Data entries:
--- START ---

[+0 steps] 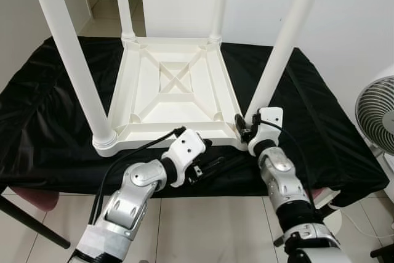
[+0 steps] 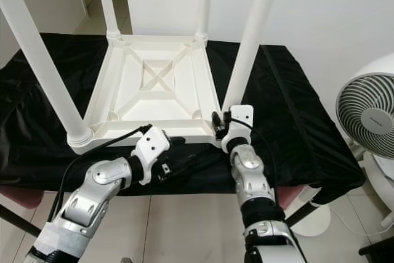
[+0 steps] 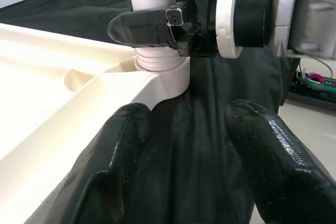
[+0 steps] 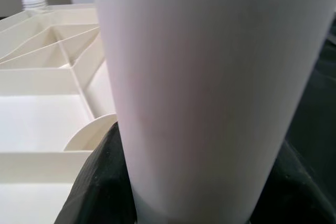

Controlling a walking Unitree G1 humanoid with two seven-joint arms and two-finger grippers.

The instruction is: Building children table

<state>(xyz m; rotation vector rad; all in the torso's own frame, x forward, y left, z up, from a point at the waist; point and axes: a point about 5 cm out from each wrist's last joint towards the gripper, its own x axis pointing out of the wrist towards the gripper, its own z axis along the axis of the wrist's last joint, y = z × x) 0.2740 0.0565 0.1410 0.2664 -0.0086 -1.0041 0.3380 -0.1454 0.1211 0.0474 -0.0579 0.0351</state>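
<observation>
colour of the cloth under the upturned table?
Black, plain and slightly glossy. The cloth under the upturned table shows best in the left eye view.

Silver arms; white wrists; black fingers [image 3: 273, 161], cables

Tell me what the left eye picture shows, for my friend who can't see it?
A white children's table lies upside down on a black cloth, four legs pointing up. The right gripper is closed around the near right leg at its base. The left gripper hovers open over the cloth just in front of the table.
</observation>
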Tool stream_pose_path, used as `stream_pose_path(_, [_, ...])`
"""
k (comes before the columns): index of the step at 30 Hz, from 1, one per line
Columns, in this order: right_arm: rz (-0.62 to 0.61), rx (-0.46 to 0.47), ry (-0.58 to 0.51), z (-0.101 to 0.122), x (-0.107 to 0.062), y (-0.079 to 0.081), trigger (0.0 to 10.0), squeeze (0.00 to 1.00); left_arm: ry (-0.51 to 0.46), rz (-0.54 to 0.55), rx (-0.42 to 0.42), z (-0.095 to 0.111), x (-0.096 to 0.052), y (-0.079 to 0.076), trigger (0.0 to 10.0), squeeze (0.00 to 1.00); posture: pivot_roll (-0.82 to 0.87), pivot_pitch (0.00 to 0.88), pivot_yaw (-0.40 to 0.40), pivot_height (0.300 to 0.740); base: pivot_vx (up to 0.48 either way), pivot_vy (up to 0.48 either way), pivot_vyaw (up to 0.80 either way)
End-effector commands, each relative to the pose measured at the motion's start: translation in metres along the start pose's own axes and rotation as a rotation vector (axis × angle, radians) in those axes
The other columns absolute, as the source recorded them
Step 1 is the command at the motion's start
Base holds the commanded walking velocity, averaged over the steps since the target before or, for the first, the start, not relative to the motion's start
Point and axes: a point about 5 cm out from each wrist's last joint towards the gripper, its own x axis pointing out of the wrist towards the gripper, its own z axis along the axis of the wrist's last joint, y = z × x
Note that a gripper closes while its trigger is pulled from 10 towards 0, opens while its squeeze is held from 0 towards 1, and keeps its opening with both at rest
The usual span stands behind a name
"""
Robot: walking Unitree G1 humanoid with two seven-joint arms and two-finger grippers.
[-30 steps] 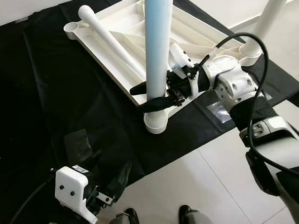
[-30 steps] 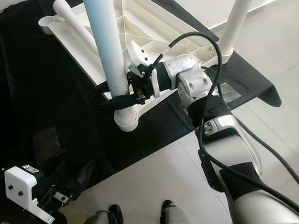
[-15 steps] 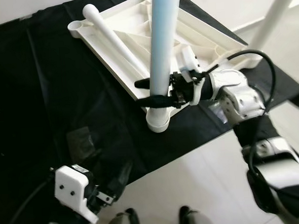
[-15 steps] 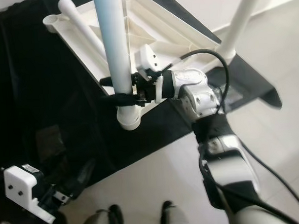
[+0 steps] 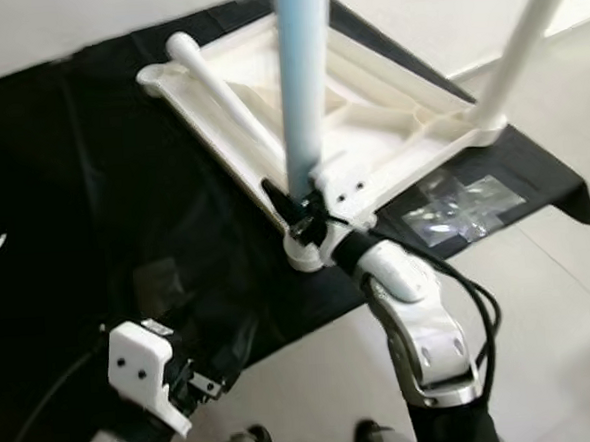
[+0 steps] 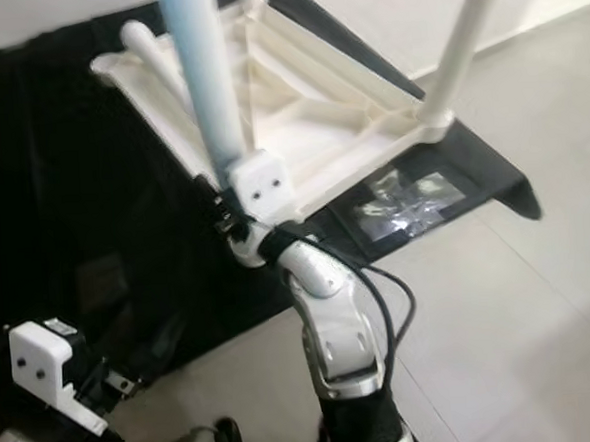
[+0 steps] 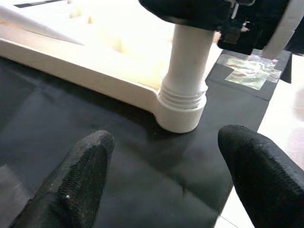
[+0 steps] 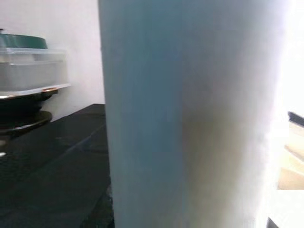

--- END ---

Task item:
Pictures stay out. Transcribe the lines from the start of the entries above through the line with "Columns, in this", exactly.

Answer below:
[+0 steps] 
[+0 steps] 
[+0 steps] 
[+0 steps] 

Controlling a walking Unitree G1 humanoid with two seven-joint arms and two-finger grippers.

The instruction is: Building children table

<state>(xyz m; rotation vector rad; all in the torso's own frame, x forward, y left, z up, from a point at the waist; point and axes: a point about 5 cm out from each wrist's last joint towards the gripper, its own x axis pointing out of the wrist towards the gripper, its own z axis along the axis of the wrist's last joint, y = z × x) 0.2740 0.0565 0.1410 0.2664 -0.0086 -1.0041 0.3380 -0.1454 0.1211 0.0474 -0.0579 0.0351</state>
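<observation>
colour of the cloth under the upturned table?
Black, plain and slightly glossy. The cloth under the upturned table shows best in the left eye view.

Silver arms; white wrists; black fingers [image 3: 273, 161], cables

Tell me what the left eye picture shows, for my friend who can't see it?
A white children's table lies upside down on a black cloth, four legs pointing up. The right gripper is closed around the near right leg at its base. The left gripper hovers open over the cloth just in front of the table.
</observation>
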Tool stream_pose_path, used as `stream_pose_path(_, [_, ...])`
"""
k (comes before the columns): index of the step at 30 Hz, from 1, one per line
Columns, in this order: right_arm: rz (-0.62 to 0.61), rx (-0.46 to 0.47), ry (-0.58 to 0.51), z (-0.101 to 0.122), x (-0.107 to 0.062), y (-0.079 to 0.081), trigger (0.0 to 10.0), squeeze (0.00 to 1.00); left_arm: ry (-0.51 to 0.46), rz (-0.54 to 0.55), rx (-0.42 to 0.42), z (-0.095 to 0.111), x (-0.096 to 0.052), y (-0.079 to 0.076), trigger (0.0 to 10.0), squeeze (0.00 to 1.00); posture: pivot_roll (-0.82 to 0.87), pivot_pitch (0.00 to 0.88), pivot_yaw (-0.40 to 0.40), pivot_height (0.300 to 0.740); base: pivot_vx (up to 0.48 either way), pivot_vy (up to 0.48 either way), pivot_vyaw (up to 0.80 either way)

Nothing further remains in this exercise.